“¡Es la economía, estúpido!" La célebre frase de James Carville, asesor del demócrata Bill Clinton en la exitosa campaña que en 1992 le impulsó desde su modesto sillón de gobernador de Arkansas hasta el Despacho Oval de la Casa Blanca, descolocando a su contrincante republicano, George Bush, padre, que seguía volcándose en los éxitos de la política exterior estadounidense como el fin de la Guerra Fría o la Guerra del Golfo Pérsico, olvidándose de los problemas cotidianos y de las necesidades más perentorias de los ciudadanos, vuelve a estar de plena actualidad cuando los gobiernos de cualquier Estado o nivel, ya sea regional o local, tienen como única obsesión los recortes presupuestarios para rebajar su deuda, dejando en desuso instrumentos de reactivación económica y provocando una contención de las inversiones.
A esta política restrictiva del sector público hay que añadir los grandes problemas de financiación que están teniendo las empresas por parte del sistema financiero privado, más atento a resolver sus propios problemas de estrechez de márgenes por la caída de la actividad que a asumir riesgos crediticios, a pesar de contar con todas las garantías posibles, y que puede provocar el cierre de compañías si se entra en una situación de recesión, como así parece que puede producirse en 2012.
La idea de poner como prioritario el ejercicio de la austeridad en el frontispicio de la acción de las administraciones públicas está provocando justo el efecto contrario de aquello que se nos decía de que los recortes del gasto harían aumentar la confianza de los consumidores y de las empresas y de que esa confianza estimularía el gasto privado con lo que se compensarían los efectos depresores de los recortes del sector público.
Gracias a esa doctrina económica, que refuerza, curiosamente, los planteamientos neoliberales que provocaron la actual crisis, los gastos públicos siguen en su línea de recortes, el desempleo sigue aumentando y el estado de Bienestar se está viendo afectado de manera importante, siguiendo un guión perfectamente trazado por el capitalismo desde que se quedó en un único modelo planetario, tras la caída del muro de Berlín.
El sector público no debe de funcionar como las economías domésticas, donde apretarse el cinturón puede ser el mejor antídoto para paliar la caída de los ingresos en una familia, porque la práctica de políticas restrictivas en inversión trae como consecuencia una paralización de la economía al no incentivar la iniciativa privada, impide la creación de empleo y, con ello, el aumento del consumo.

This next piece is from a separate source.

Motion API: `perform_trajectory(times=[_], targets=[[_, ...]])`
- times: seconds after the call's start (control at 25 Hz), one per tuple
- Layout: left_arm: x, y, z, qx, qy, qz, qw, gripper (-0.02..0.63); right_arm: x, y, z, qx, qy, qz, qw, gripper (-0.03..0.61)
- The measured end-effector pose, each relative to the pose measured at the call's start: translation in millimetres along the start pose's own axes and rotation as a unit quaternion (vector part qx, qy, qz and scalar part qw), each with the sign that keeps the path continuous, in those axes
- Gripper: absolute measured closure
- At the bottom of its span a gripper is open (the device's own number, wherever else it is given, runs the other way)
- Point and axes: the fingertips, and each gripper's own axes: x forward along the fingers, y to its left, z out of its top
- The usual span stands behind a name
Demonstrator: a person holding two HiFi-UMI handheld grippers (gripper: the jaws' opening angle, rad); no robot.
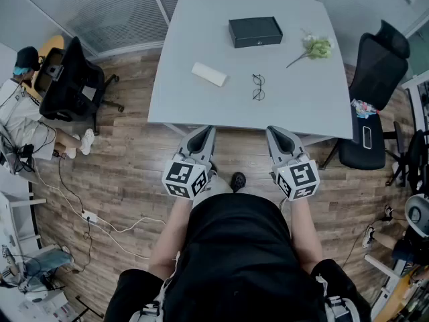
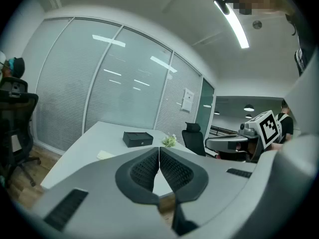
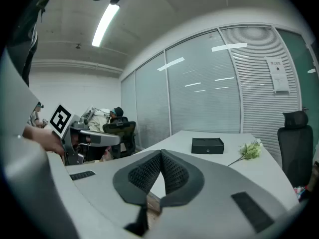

Nuestros gobernantes no pueden tener sólo como objetivo prioritario meter la tijera en infraestructuras y sanidad, educación, servicios sociales, investigación y fomento de las nuevas tecnologías, sino se deben seguir impulsado las inversiones en esos sectores, a pesar de los problemas de recaudación que están teniendo las arcas públicas por la caída de la actividad, aunque con un impulso de la economía desde una vertiente más integral, equilibrada, respetuosa y armoniosa con las personas que, a pesar de lo que quiera imponer el neoliberalismo, siguen siendo los sujetos del sistema económico.
Por eso, es bueno volver a poner de relieve los viejos principios keynesianos que sacaron a Occidente de la recesión de la posguerra de 1945. Keynes planteaba la puesta en práctica de políticas fiscales y monetarias por parte del Estado para mitigar los efectos de la recesión y de las crisis que con carácter cíclico se producen en el mundo de la economía.
Hay que partir del hecho de que la actividad empresarial genera riqueza, empleo y es la que suministra de recursos al sector público. Por ello, cuando más se amplíe la base de contribuyentes más recursos públicos se generarán, lo que querrá decir que se ha producido un aumento del empleo y, en consecuencia un crecimiento de la economía.
Carlos Etxeberri, NOTICIAS DE GIPUZKOA.